_Work to complete_
Each line in the records below, from the one that contains "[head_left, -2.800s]" to the one that contains "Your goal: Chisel", should be reproduced exactly, the first and last included.

_Extracted data entries_
■ ■ ■
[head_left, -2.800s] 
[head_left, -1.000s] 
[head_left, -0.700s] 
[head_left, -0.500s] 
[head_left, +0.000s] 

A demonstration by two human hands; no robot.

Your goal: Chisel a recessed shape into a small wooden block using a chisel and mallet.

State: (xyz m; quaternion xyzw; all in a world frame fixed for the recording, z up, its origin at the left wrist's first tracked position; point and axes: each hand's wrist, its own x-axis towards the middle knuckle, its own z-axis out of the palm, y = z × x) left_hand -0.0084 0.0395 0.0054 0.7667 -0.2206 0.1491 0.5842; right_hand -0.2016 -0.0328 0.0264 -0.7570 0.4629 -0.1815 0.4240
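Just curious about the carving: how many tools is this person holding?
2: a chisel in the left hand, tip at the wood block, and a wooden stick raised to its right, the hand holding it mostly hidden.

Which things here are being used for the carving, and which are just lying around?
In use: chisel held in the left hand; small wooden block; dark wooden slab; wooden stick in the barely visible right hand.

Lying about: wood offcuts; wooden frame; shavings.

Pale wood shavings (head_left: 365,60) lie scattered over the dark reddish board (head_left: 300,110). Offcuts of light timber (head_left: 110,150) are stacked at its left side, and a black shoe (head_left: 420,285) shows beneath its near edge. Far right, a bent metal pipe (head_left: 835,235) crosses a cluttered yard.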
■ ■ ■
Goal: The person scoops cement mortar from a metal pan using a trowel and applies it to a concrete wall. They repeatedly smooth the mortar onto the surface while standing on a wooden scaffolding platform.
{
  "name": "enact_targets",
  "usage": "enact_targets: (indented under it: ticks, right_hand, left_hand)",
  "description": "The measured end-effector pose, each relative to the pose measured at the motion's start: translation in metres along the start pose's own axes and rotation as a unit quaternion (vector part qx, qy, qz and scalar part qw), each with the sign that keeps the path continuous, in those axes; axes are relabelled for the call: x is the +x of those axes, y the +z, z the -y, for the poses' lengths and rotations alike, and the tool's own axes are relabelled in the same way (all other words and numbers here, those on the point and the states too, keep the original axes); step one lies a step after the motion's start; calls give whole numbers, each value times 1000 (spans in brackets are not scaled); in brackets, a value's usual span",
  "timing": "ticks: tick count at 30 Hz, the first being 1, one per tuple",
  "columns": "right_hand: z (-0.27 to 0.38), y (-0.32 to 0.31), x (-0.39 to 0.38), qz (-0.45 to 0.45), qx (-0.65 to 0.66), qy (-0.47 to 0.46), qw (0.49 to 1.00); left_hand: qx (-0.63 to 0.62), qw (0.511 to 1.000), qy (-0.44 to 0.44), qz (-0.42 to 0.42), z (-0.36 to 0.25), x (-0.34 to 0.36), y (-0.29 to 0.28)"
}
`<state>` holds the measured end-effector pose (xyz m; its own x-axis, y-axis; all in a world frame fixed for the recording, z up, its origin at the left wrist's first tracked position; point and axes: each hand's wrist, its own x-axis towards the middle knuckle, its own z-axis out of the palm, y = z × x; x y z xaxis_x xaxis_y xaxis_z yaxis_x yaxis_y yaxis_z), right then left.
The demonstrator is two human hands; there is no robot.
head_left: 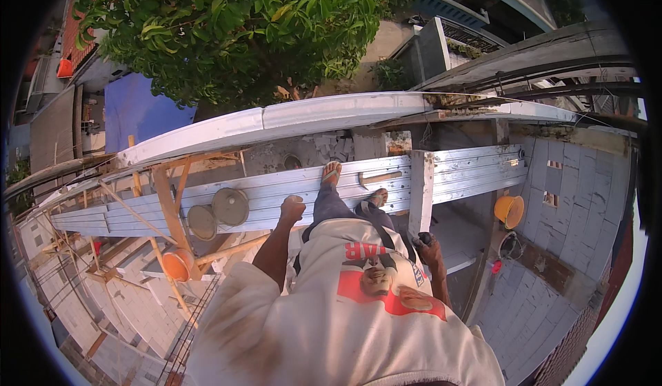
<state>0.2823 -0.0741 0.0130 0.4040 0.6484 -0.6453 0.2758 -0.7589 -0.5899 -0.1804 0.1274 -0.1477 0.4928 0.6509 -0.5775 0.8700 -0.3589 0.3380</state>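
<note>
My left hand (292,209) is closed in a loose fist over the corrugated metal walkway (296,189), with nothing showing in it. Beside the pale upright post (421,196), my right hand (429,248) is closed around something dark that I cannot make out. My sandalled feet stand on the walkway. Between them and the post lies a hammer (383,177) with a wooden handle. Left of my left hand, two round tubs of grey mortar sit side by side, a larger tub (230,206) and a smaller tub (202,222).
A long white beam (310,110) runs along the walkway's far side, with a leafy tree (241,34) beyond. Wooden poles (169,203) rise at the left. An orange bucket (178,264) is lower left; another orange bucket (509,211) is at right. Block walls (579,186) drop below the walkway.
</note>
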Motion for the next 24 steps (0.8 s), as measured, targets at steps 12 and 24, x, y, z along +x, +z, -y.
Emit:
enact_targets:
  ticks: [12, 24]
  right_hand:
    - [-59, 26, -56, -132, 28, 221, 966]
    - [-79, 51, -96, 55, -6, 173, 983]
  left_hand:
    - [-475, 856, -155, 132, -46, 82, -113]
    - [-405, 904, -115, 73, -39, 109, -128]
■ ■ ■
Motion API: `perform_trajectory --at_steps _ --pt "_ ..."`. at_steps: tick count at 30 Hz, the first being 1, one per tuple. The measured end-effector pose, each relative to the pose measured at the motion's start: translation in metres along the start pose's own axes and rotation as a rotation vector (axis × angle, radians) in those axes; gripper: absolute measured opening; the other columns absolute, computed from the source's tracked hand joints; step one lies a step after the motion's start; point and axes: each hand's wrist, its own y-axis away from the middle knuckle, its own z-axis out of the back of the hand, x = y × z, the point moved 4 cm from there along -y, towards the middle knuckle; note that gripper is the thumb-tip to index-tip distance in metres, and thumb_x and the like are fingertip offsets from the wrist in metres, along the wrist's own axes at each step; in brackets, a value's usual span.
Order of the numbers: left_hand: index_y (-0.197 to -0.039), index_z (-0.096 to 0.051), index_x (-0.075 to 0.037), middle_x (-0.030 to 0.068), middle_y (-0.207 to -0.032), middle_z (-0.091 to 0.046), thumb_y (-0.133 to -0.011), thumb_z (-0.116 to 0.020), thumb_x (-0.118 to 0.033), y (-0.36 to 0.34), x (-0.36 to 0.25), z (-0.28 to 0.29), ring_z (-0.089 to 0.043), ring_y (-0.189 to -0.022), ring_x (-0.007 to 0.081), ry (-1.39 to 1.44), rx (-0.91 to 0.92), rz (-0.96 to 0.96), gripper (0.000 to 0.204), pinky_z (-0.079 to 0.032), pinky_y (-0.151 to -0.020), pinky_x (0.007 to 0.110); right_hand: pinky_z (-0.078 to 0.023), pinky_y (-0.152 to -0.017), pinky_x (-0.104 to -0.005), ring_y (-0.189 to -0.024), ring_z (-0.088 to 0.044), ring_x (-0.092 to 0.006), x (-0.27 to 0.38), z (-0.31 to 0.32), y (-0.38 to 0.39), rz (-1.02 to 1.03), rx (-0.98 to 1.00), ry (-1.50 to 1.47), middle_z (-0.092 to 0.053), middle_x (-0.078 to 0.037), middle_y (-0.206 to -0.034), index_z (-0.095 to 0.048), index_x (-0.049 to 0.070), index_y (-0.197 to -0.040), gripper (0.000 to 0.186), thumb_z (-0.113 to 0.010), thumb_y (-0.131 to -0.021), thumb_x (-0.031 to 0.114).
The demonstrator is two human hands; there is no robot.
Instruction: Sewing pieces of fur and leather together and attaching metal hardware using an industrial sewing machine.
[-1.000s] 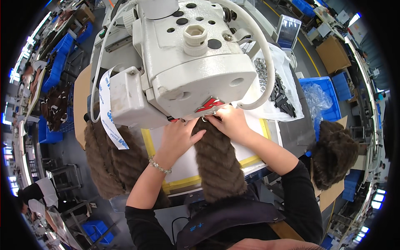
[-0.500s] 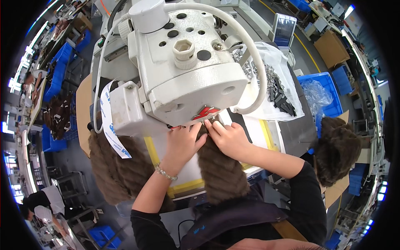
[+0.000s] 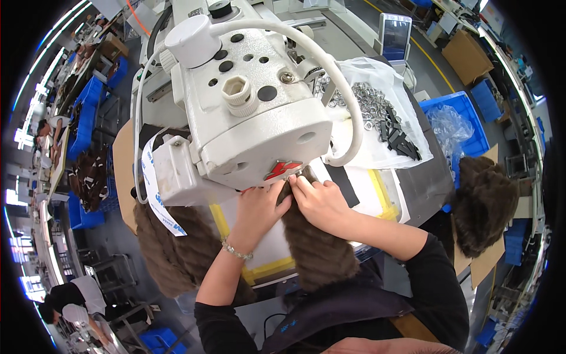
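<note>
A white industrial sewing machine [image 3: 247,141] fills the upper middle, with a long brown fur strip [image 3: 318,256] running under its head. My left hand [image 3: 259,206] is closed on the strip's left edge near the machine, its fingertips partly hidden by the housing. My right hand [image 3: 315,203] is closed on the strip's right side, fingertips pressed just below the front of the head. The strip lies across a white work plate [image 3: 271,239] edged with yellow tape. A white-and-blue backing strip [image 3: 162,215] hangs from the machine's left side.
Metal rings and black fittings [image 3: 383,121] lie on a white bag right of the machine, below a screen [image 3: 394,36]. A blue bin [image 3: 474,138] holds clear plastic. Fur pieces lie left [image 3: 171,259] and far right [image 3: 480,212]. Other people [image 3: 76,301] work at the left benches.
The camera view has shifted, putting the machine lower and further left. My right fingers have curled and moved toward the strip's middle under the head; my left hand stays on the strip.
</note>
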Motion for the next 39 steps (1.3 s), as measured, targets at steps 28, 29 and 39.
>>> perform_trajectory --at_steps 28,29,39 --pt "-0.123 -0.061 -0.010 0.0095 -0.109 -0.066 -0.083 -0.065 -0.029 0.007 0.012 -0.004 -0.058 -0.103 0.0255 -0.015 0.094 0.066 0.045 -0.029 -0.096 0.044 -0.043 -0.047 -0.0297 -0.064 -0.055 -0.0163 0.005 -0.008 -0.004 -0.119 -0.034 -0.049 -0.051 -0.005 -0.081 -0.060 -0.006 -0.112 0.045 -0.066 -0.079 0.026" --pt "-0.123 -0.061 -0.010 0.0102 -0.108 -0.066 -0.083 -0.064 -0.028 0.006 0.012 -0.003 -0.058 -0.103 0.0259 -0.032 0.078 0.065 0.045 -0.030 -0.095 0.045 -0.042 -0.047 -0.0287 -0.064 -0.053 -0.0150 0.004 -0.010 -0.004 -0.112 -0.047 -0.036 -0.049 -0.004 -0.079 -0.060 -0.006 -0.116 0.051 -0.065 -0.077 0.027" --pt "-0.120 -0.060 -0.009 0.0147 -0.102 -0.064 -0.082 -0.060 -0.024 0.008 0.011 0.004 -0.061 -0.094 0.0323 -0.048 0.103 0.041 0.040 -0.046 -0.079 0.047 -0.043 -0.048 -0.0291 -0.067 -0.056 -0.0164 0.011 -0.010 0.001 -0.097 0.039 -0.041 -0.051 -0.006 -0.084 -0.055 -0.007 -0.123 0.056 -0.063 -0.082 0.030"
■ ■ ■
_Result of this task_
[head_left, -2.800s] 
[head_left, -1.000s] 
[head_left, -0.700s] 
[head_left, -0.500s] 
[head_left, +0.000s] 

A demonstration by two human hands; no robot.

Your goal: Chisel a recessed shape into a small wooden block using a chisel and mallet.

For this exercise, the work is now complete.